What is expected => When writing out the entries below, keep only the lines from the line with "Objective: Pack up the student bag" to the line with "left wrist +", both included, exactly as they are, and leave the pictures aside.

Dataset entries =>
....................
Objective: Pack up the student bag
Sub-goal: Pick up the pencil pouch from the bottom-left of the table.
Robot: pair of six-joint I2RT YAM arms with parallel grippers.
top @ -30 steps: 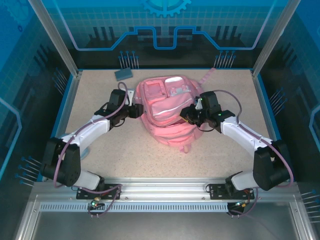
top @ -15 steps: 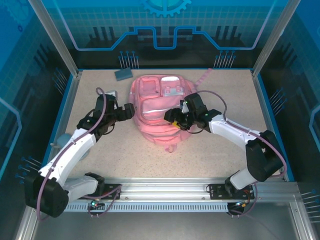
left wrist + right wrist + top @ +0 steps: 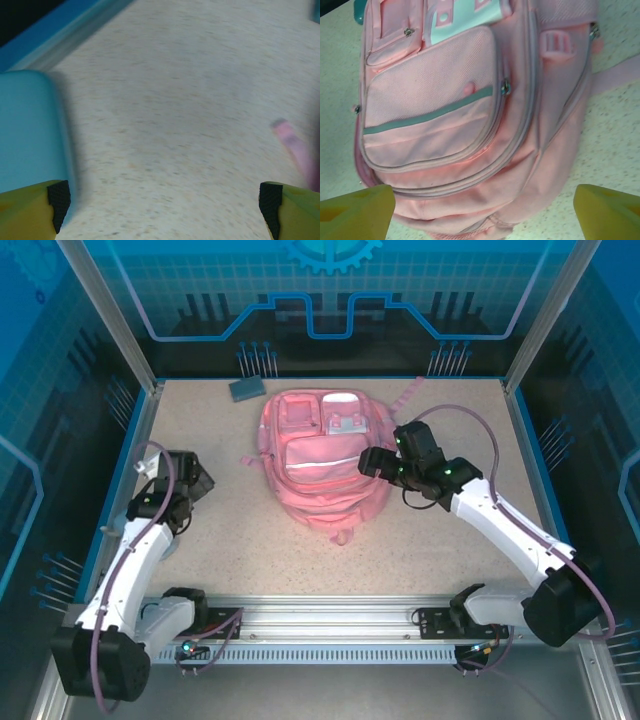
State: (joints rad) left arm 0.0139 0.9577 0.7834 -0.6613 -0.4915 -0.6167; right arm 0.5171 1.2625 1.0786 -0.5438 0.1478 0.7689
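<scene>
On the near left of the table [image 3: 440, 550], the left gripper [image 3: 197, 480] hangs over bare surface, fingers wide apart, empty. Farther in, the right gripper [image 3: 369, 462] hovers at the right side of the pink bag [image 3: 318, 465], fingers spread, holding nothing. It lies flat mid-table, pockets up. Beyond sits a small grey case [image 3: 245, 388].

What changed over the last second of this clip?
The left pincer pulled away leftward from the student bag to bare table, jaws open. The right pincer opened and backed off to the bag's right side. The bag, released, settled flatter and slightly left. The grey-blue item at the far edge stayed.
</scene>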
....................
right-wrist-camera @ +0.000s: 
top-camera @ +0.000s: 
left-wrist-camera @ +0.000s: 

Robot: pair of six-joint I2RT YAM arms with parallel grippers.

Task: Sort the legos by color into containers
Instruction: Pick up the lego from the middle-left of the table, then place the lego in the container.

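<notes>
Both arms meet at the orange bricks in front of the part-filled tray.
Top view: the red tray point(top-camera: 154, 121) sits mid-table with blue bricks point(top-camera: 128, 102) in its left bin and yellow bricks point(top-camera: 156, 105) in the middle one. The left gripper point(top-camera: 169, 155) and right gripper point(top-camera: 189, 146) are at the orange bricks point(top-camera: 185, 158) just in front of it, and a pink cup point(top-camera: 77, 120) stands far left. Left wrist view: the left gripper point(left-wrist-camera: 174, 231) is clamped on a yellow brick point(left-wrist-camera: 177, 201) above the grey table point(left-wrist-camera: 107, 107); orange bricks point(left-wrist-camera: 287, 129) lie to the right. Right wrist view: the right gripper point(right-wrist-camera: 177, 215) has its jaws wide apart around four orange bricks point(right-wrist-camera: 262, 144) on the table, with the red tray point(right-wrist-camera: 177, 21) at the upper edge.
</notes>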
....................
Task output =>
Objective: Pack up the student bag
Sub-goal: Pick up the pencil pouch from the bottom-left of the table.
Robot: pair of six-joint I2RT YAM arms with parallel grippers.
top @ -30 steps: 
top @ -15 steps: 
left wrist + right wrist + top @ +0 steps: 

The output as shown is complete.